Yes, this is true, assuming that by $m_i=0$ you mean $m_i \equiv 0 \mod p$.
If the $A_i$ commute, then $\prod \exp(A_i)^{m_i} = \exp \left( \sum m_i A_i \right)$. Since the $A_i$ are commuting and nilpotent, the sum $\sum m_i A_i$ is nilpotent. The exponential map is injective on nilpotent matrices (with inverse $\log$) so $\exp \left( m_i A_i \right)=I_n$ implies that $\sum m_i A_i=0$. Since the $A_i$ are linear independent, this means that all the $m_i$ are $0$.

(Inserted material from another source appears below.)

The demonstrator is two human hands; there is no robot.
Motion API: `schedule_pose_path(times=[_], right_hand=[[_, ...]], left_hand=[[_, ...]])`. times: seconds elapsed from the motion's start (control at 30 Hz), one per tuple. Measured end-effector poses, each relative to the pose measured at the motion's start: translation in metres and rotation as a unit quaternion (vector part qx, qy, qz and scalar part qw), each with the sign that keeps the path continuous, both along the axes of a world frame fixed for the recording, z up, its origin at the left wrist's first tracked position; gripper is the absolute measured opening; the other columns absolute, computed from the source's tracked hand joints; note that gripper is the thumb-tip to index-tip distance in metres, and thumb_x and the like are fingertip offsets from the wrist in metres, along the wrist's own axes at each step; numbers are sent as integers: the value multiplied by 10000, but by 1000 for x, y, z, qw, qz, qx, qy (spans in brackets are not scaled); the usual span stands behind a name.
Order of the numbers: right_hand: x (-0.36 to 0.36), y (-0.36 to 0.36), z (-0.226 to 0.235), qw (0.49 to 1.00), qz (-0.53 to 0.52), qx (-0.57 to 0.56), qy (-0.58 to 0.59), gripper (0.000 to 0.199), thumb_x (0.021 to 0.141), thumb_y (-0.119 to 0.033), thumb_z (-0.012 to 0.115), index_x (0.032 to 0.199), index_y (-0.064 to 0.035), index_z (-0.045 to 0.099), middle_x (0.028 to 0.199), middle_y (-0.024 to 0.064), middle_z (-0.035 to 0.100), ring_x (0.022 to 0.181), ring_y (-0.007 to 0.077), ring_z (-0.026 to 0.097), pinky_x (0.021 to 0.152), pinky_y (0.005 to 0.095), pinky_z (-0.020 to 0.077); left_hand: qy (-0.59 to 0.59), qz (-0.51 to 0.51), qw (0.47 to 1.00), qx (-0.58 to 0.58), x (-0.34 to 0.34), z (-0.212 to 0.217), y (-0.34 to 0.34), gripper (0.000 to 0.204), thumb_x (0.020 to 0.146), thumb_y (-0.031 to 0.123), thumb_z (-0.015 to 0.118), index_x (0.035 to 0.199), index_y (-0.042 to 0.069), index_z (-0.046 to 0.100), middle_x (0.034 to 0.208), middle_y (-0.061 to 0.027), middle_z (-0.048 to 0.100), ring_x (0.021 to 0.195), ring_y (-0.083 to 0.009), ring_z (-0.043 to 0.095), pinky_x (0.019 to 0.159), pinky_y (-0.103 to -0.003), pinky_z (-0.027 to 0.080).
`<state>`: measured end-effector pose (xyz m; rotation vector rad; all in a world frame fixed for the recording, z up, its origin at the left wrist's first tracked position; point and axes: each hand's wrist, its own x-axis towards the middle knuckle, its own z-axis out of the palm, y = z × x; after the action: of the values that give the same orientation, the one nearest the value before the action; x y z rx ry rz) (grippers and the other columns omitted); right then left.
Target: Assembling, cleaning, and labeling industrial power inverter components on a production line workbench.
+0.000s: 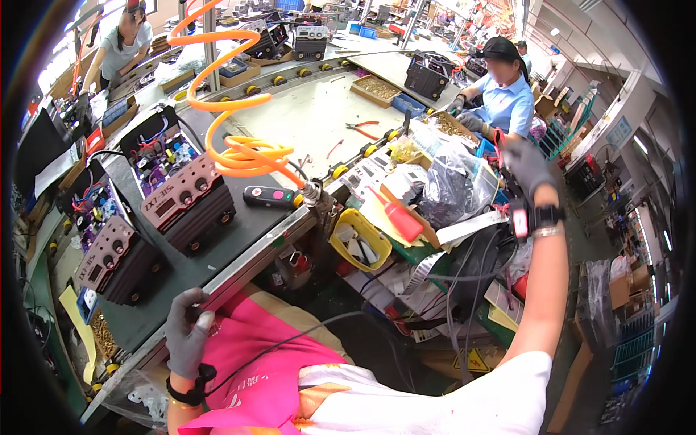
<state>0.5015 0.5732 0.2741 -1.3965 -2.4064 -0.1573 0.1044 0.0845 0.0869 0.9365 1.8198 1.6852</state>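
My left hand point(187, 335), in a grey glove, is at the front edge of the dark green workbench point(239, 243). Its fingers are curled in toward the thumb, and whatever they may hold is too small to make out. Close by stand two black machine units point(109, 250) with open tops, showing wiring and circuit boards behind front panels with knobs. My right arm stretches far to the right. The gloved right hand point(529, 168) is closed above a cluttered side table, a slim red thing point(499, 145) at its fingertips; the fingers are partly hidden.
An orange coiled air hose point(250, 156) hangs over the bench beside a black handheld control point(272, 196). Red-handled pliers point(364, 129) lie on the pale conveyor surface. A yellow bin point(360, 241), red bottle point(397, 216) and plastic bags point(457, 181) sit rightward. A co-worker point(504, 98) works beyond.
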Motion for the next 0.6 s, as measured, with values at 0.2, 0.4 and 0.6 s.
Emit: schedule_pose_path(times=[0.2, 0.4, 0.6], right_hand=[[113, 8, -105, 913, -245, -317, 82, 257, 906, -256, 598, 1071, -62, 636, 770, 97, 657, 573, 186, 613, 544, 329, 496], [92, 18, -128, 889, -264, -316, 201, 478, 896, -394, 629, 1223, -53, 553, 784, 95, 650, 484, 148, 549, 398, 286, 395], [95, 26, -156, 860, -243, -289, 343, 546, 831, -349, 720, 1247, -37, 554, 805, 70, 639, 461, 130, 472, 399, 263, 343]], left_hand=[[-77, -28, 996, -34, 1, 5, 7, 293, 858, 97, 606, 1132, 18, 536, 1036, -40, 570, 795, -84, 560, 708, -239, 483], [-53, -72, 995, -45, 13, 17, 28, 285, 854, 118, 637, 1102, 7, 553, 999, -40, 587, 810, -99, 574, 740, -256, 486], [-29, -84, 994, -57, 21, 21, 27, 279, 845, 103, 643, 1093, 5, 564, 1008, -57, 606, 850, -113, 586, 779, -262, 488]])
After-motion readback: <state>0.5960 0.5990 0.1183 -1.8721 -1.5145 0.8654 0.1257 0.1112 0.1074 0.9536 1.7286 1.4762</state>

In the above, I am using the following Lemma: If $p > n$, and $A$ and $B$ are commuting $n \times n$ nilpotent matrices, then $\exp(A+B) = \exp(A) \exp(B)$. The key to this is to recall that, if $A$ and $B$ are commuting nilpotent matrices, then we can choose a basis in which they are both strictly upper triangular. Using this, if $A$ and $B$ are commuting nilpotent matrices, then $A^i B^j=0$ for any $(i,j)$ with $i+j \geq n$. Thus
$$\exp(A+B) = \sum_{m < n} \frac{(A+B)^m}{m!} = \sum_{i+j < n} \frac{A^i B^j}{i! j!} = \sum_{i < n} \sum_{j < n} \frac{A^i}{i!} \frac{B^j}{j!} = \exp(A) \exp(B).$$
It's worth pointing out that this is not true if you only assume that $A_i^p=0$ and not $p>n$. For example, take $p=2$ and
$$A = \begin{pmatrix} 0 & 1 & 0 & 0 \\ 0 & 0 & 0 & 0 \\ 0 & 0 & 0 & 1 \\ 0 & 0 & 0 & 0 \end{pmatrix} \quad B = \begin{pmatrix} 0 & 0 & 1 & 0 \\ 0 & 0 & 0 & 1 \\ 0 & 0 & 0 & 0 \\ 0 & 0 & 0 & 0 \end{pmatrix} \quad C = \begin{pmatrix} 0 & 1 & 1 & 1 \\ 0 & 0 & 0 & 1 \\ 0 & 0 & 0 & 1 \\ 0 & 0 & 0 & 0 \end{pmatrix}.$$
If I haven't made any errors, then $A^2=B^2=C^2=0$, $A$, $B$ and $C$ commute and $A$, $B$ and $C$ are linearly independent, but $\exp(A) \exp(B) \exp(C) = (1+A)(1+B)(1+C) = 1$. I can explain how I found this if there is a need.